As many of the lives of early medieval saints reveal, bishops were key to maintaining older patterns of life in the face of the disruption of the Roman social and economic system. St. Didier of Cahors in France organized grain storage facilities. St. Remigius ordered the construction of fortified granaries. St. Hilary educated townspeople in agricultural techniques. Bishops assumed responsibility for negotiating with barbarians and providing food for the population. All in all, by the end of the fifth century, bishops and the Church as a whole remained the only link to Roman government and culture, however altered in aims and appearances for most of the West. Therefore it would come as little surprise that the Bishop of Rome should eventually emerge as the focus of the religious life of the West, as the Roman Empire had been its political focus.
One of the leading figures in the late fourth century church was St. Martin, Bishop of Tours in Gaul. Martin had been a soldier who left the army after a miraculous encounter on the road. He met a beggar who asked for Martin to share his cloak. Martin took his cape and cut it in half, giving part to the beggar. That night, it was revealed to Martin in a dream that the beggar had been, in fact, Christ himself. Upon awakening, Martin discovered that his cloak had been restored to its original condition. Martin was a rationalist, as well as a tireless reformer. From his perspective, Christianity provided a model for renewing and redirecting traditional ideas of authority onto the church. He opposed bishops and churchmen too willing to reach accommodation with worldly civil authorities. For Martin, service in the church was military service, and one could not serve both God and the secular civil and military rulers. In fact, Martin felt that the bishops ought not work with civilian leaders but assume the functions of magistrate in their own right. The ethos of Christian doctrine should replace pagan political ideas in the organization of government. A contemporary Gallic bishop, Germanus of Auxerre, even went so far as to prohibit the execution of imperial decrees in order to protect his flock from exploitation.

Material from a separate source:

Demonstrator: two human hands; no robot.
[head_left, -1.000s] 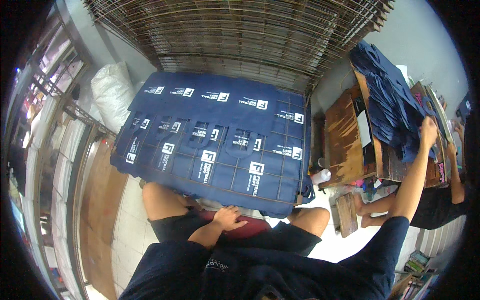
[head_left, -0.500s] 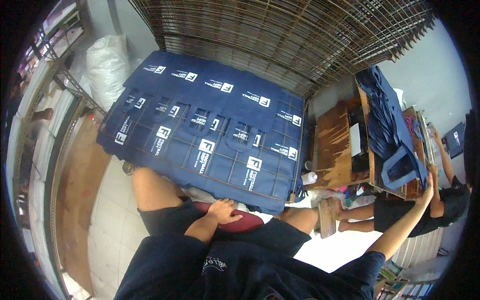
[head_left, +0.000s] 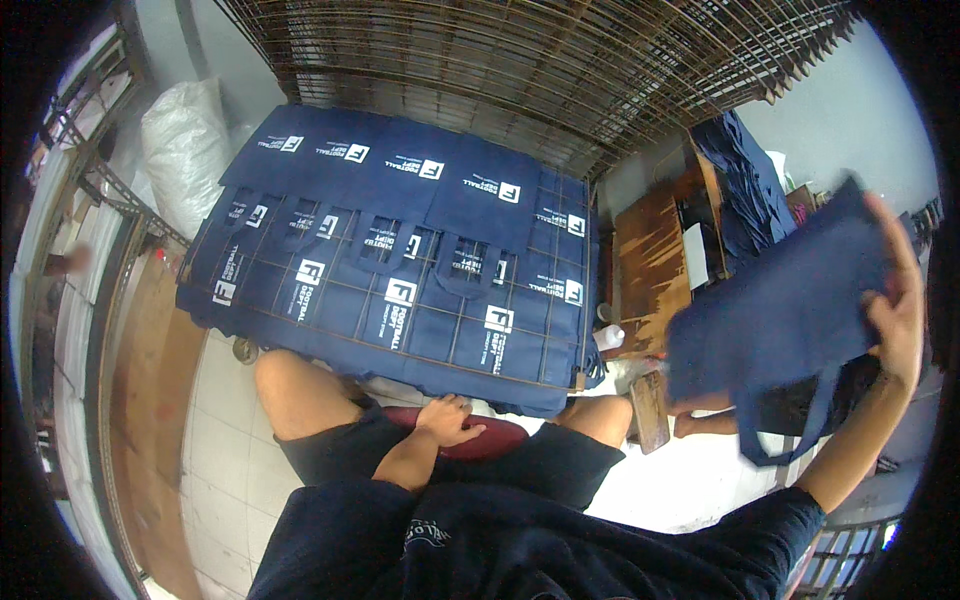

A fifth century Gallic Christian, Salvian, wrote a treatise on government, De Gubernitate Dei, in which he compared the lot of Romans under the barbarians with that of their compatriots still living in areas under Roman control. He saw the existing Roman government as cruel and tyrannical, arguing that despite their obvious flaws, the barbarians were better Christians. Salvian represented the Bagaudae as resisting the efforts of Roman administrators to reduce them to the level of barbarians. In this sense, the conquest — or better to say, the occupation — of Gaul by the Visigoths, Burgundians, and Franks allowed the preservation of Roman culture by local communities at a time when Imperial officials were destroying culture by destabilizing local power structures and reducing the population to penury.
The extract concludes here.